Exercise goal: Once you find the line with "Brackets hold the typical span" in the entries below, return exactly every line from it through the line with "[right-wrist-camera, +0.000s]".
*** Opening Task material ***
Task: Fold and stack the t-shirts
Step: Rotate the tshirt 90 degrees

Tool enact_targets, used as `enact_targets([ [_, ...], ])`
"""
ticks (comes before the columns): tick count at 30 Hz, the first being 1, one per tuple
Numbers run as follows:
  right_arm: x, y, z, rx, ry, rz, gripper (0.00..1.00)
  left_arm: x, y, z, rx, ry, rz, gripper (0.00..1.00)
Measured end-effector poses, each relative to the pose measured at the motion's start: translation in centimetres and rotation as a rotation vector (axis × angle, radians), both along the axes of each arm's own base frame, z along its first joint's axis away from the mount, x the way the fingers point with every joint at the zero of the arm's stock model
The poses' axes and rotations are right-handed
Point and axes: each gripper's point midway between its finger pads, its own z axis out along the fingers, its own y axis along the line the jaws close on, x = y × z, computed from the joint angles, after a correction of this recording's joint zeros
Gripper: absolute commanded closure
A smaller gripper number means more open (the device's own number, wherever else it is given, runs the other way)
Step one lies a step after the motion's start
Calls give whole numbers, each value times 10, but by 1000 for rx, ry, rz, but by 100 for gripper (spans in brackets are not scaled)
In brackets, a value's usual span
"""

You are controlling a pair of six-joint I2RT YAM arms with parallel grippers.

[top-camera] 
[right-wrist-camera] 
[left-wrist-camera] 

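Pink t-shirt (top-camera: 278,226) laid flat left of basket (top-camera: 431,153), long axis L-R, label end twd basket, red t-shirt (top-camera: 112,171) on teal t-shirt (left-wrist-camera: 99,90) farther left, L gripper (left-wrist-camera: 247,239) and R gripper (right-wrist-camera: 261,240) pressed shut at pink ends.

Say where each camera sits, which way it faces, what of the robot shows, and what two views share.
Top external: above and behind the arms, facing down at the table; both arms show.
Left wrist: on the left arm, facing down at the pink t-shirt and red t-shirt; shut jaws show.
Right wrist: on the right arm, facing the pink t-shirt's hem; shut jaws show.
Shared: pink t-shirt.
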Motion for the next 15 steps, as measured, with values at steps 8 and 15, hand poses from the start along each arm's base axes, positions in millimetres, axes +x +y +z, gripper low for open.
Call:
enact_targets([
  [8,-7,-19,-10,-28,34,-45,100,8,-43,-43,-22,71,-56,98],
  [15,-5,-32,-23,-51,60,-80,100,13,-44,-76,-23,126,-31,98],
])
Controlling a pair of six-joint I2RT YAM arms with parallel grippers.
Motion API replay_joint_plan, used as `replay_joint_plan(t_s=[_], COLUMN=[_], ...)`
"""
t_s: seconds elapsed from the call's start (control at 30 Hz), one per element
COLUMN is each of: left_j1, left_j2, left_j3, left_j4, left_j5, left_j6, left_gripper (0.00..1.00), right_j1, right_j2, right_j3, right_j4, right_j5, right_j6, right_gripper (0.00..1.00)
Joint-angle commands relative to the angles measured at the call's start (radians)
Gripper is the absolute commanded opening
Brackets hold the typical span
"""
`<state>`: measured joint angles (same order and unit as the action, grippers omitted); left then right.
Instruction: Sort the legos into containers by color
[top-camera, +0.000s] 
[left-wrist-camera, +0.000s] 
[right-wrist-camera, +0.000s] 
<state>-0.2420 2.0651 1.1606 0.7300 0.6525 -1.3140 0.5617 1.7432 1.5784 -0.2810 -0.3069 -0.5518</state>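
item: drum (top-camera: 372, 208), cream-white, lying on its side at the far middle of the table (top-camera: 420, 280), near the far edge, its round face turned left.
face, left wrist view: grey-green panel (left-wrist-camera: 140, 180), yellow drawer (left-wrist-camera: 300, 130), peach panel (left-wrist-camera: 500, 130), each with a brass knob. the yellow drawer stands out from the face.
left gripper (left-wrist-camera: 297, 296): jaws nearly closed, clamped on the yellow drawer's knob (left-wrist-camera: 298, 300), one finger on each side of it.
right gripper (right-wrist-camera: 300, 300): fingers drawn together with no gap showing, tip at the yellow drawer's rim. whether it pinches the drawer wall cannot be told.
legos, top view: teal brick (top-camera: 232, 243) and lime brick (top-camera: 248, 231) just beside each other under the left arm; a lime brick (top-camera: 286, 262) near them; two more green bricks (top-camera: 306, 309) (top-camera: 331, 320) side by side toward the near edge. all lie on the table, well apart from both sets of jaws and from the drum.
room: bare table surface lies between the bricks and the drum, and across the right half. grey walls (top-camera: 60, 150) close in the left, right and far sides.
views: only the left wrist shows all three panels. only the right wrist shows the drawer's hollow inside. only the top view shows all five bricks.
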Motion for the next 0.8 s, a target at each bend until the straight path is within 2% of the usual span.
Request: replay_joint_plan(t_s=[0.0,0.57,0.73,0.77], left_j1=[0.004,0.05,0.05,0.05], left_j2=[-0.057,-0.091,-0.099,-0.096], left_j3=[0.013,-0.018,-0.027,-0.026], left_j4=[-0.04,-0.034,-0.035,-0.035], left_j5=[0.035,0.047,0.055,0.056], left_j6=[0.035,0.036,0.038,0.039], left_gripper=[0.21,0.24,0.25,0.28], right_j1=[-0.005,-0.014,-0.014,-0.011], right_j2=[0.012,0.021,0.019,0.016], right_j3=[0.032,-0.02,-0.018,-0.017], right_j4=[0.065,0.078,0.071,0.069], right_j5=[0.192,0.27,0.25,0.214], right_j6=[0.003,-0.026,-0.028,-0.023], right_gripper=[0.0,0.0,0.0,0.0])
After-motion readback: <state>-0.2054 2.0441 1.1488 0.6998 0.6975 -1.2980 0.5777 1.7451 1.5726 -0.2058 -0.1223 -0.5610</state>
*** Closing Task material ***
Exercise solution:
Brackets hold the typical span
"""
`<state>`: measured joint angles (same order and unit as the action, grippers omitted); left then right.
Instruction: Sort the legos into containers by color
[top-camera, +0.000s] 
[left-wrist-camera, +0.000s] 
[right-wrist-camera, +0.000s] 

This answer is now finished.